La fonction dramatique des chansons se déplace. Elles ne sont plus simplement des commentaires joyeux (Money Money) ou tristes (Maybe This Time), dansés seul (Cabaret) ou à plusieurs (Mein Herr), des relais des émotions et comportements des personnages. Bob Fosse inclut dans les chorégraphies, les lyrics, les rythmes et les instrumentations de quoi évoquer l'époque, l'Histoire et ses affres, soit la montée du nazisme, la crise économique en Allemagne et la tentation bolchévique.

C'est avec un grand sourire et en regard caméra que le meneur de revue (Joel Grey) accueille de sa voix nasillarde le public, celui du cabaret berlinois et celui de Cabaret dans la salle de cinéma. Willkommen, Bienvenue, Welcome dans la décadence qui se moque de l'ordre nazi, dans l'esprit dégénéré des danseuses à moitié nues et des chanteurs androgynes qui n'a aucun goût pour la discipline germanique. Bob Fosse fait de cette boite de nuit le lieu où l'on peut tout voir, tout faire, baiser tout le monde, un refuge au milieu de l'horreur où les nazis tabassent impunément.

Seul le kitsch peut combattre le bon goût officiel des talons qui claquent et des bras levés. Ce kitsch est sublimement incarné par Sally Bowles, le personnage de Liza Minnelli. Dans l’entrebâillement de la porte, Bob Fosse ne filme que ses yeux au maquillage outrancier, qui sera l'image marque de fabrique de l'artiste jusqu'à aujourd'hui. Ce vert à paupières, ces cils grossis au mascara, ce blush sur les joues. Et ces robes courtes qui s'affolent dans son appartement rempli de bibelots. Sally est la reine du cabaret, régissant son monde avec son bagout, ses coups de téléphones et son grand sourire.

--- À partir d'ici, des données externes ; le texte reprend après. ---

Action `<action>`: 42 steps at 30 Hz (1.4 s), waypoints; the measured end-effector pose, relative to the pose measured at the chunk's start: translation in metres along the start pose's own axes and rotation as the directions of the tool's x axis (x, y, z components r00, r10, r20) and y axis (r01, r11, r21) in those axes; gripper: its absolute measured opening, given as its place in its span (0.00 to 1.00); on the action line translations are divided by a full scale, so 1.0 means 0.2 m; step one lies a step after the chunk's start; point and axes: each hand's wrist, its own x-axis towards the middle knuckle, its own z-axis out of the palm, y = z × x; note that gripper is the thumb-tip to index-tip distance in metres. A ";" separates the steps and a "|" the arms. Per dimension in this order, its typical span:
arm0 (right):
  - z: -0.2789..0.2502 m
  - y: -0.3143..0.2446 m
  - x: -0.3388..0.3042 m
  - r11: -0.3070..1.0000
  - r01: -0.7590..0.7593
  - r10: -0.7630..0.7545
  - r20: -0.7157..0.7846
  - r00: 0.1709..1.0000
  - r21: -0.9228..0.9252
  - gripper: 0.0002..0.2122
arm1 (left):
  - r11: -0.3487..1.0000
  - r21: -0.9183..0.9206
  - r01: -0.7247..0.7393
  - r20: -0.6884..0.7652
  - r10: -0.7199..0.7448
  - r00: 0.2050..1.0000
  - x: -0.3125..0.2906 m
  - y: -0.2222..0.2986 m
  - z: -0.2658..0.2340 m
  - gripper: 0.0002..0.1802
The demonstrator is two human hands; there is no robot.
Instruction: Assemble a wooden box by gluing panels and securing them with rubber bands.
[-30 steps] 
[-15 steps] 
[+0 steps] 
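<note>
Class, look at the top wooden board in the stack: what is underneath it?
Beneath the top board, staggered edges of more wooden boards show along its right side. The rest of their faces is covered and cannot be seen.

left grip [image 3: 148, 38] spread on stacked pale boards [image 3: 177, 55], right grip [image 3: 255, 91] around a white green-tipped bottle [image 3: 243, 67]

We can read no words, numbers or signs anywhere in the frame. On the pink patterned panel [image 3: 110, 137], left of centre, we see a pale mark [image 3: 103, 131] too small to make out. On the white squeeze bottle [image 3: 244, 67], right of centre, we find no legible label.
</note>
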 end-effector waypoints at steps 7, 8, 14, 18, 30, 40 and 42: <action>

Mais quand Sally est sur scène, sur une simple chaise, portant une coiffure à la Louise Brooks, la star libérée du cinéma de l'époque, avec comme unique tenue un juste-au-corps noir, elle chante le désespoir amoureux, « Bye bye mein lieber Herr, it was a fine affair, but it's over ». Sally tombe amoureuse de chaque homme, mais personne ne l'aime comme elle le chante, les bras ouverts dans « Maybe This Time ». Ce morceau s'adresse à son nouveau colocataire dont elle s'est éprise dès le premier regard.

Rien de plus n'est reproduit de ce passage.